• _Goal of the exercise_:
All of the data is to be printed exactly, though the images must be left off.

* * *

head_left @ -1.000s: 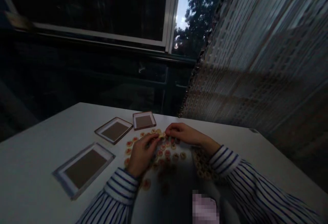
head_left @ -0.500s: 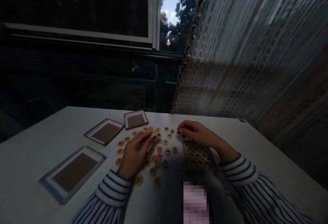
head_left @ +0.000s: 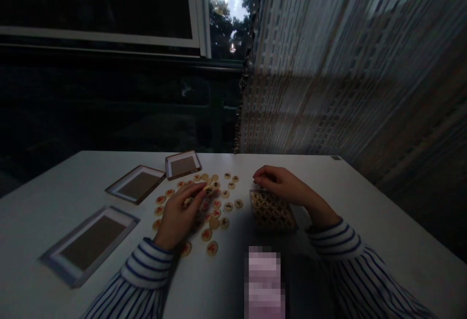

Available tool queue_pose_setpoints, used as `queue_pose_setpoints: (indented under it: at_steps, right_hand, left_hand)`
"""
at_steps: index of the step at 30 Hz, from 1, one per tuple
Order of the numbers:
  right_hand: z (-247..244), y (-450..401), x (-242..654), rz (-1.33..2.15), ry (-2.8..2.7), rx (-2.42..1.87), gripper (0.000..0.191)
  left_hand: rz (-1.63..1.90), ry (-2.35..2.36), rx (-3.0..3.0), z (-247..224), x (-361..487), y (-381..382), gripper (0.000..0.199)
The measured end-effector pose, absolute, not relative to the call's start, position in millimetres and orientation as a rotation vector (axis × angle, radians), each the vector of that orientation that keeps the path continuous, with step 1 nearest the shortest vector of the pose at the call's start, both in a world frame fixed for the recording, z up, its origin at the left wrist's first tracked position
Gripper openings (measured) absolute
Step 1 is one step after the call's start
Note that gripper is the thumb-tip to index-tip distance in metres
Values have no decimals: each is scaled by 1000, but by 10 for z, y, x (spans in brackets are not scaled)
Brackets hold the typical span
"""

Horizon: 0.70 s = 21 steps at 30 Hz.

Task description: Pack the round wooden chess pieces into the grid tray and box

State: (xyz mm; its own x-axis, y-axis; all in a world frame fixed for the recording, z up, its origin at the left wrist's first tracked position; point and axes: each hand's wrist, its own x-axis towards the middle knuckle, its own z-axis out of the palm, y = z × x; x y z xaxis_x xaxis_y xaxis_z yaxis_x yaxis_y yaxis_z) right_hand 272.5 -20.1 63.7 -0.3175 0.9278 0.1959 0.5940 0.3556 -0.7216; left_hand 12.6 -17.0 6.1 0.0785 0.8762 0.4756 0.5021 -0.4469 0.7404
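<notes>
The left hand (head_left: pixel 178 216) bends over round tan discs (head_left: pixel 216 204) with red or black marks — the right hand (head_left: pixel 282 183) curls by a clear square box (head_left: pixel 273 230) — can't tell if either grips.

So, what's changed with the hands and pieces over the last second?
The right hand moved rightward, away from the left hand, uncovering more of the boxed pieces. Whether it took or released anything is unclear. The left hand stays over the loose pieces; the three rectangular items lie as before.
</notes>
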Motion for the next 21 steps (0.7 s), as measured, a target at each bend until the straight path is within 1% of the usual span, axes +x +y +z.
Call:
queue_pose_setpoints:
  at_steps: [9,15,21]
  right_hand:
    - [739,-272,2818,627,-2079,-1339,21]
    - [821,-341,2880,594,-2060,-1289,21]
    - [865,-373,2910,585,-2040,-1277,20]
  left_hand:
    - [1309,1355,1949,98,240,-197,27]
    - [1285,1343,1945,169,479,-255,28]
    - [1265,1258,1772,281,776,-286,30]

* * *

• _Output_:
head_left @ -1.000s: 
head_left @ -0.500s: 
head_left @ +0.000s: 

Available tool queue_pose_setpoints, used as `queue_pose_setpoints: (indented under it: at_steps, right_hand, left_hand)`
"""
at_steps: index of the step at 30 Hz, from 1, one per tuple
Order of the numbers:
  right_hand: z (-247..244), y (-450..401), x (-242..654), rz (-1.33..2.15), ry (-2.8..2.7), rx (-2.42..1.87), gripper (0.000..0.191)
  left_hand: rz (-1.63..1.90), ry (-2.35..2.36), rx (-3.0..3.0), z (-247..224), x (-361..487), y (-381..382), gripper (0.000..0.199)
The measured end-effector pose, absolute, not relative to the call's start, position in millimetres and orientation as a rotation vector (axis × angle, radians), each the vector of that orientation that keeps the path continuous, with step 1 nearest the shortest vector of the pose at the call's start, both in a world frame fixed for the recording, z up, its origin at the left wrist's first tracked position
Gripper openings (measured) absolute
Step 1 is one step after the call's start
Note that gripper is the thumb-tip to index-tip distance in metres
Values have no decimals: each is scaled by 1000, but by 10 for z, y, x (spans in brackets are not scaled)
Brackets hold the typical span
"""

Horizon: 0.70 s = 21 steps at 30 Hz.

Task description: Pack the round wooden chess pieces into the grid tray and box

State: (xyz mm; its own x-axis, y-axis; all in a world frame fixed for the recording, z up, its origin at the left wrist's first tracked position; point and axes: each hand's wrist, its own x-axis towards the middle knuckle, its own z-axis out of the palm, y = z × x; x y z xaxis_x xaxis_y xaxis_z yaxis_x yaxis_y yaxis_z) right_hand 272.5 -20.1 63.7 -0.3175 0.9278 0.1959 0.5940 0.3556 -0.7216; left_hand 12.6 -17.0 6.1 0.0785 0.8762 0.4756 0.5021 -0.4469 0.7404
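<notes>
The left hand (head_left: pixel 178 216) bends over round tan discs (head_left: pixel 216 204) with red or black marks — the right hand (head_left: pixel 282 183) curls by a clear square box (head_left: pixel 273 230) — can't tell if either grips.

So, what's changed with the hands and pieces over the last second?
The right hand moved rightward, away from the left hand, uncovering more of the boxed pieces. Whether it took or released anything is unclear. The left hand stays over the loose pieces; the three rectangular items lie as before.
</notes>
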Motion for the next 21 steps (0.7 s), as measured, a target at each bend until the straight path is within 1% of the usual span, axes +x +y +z.
Call:
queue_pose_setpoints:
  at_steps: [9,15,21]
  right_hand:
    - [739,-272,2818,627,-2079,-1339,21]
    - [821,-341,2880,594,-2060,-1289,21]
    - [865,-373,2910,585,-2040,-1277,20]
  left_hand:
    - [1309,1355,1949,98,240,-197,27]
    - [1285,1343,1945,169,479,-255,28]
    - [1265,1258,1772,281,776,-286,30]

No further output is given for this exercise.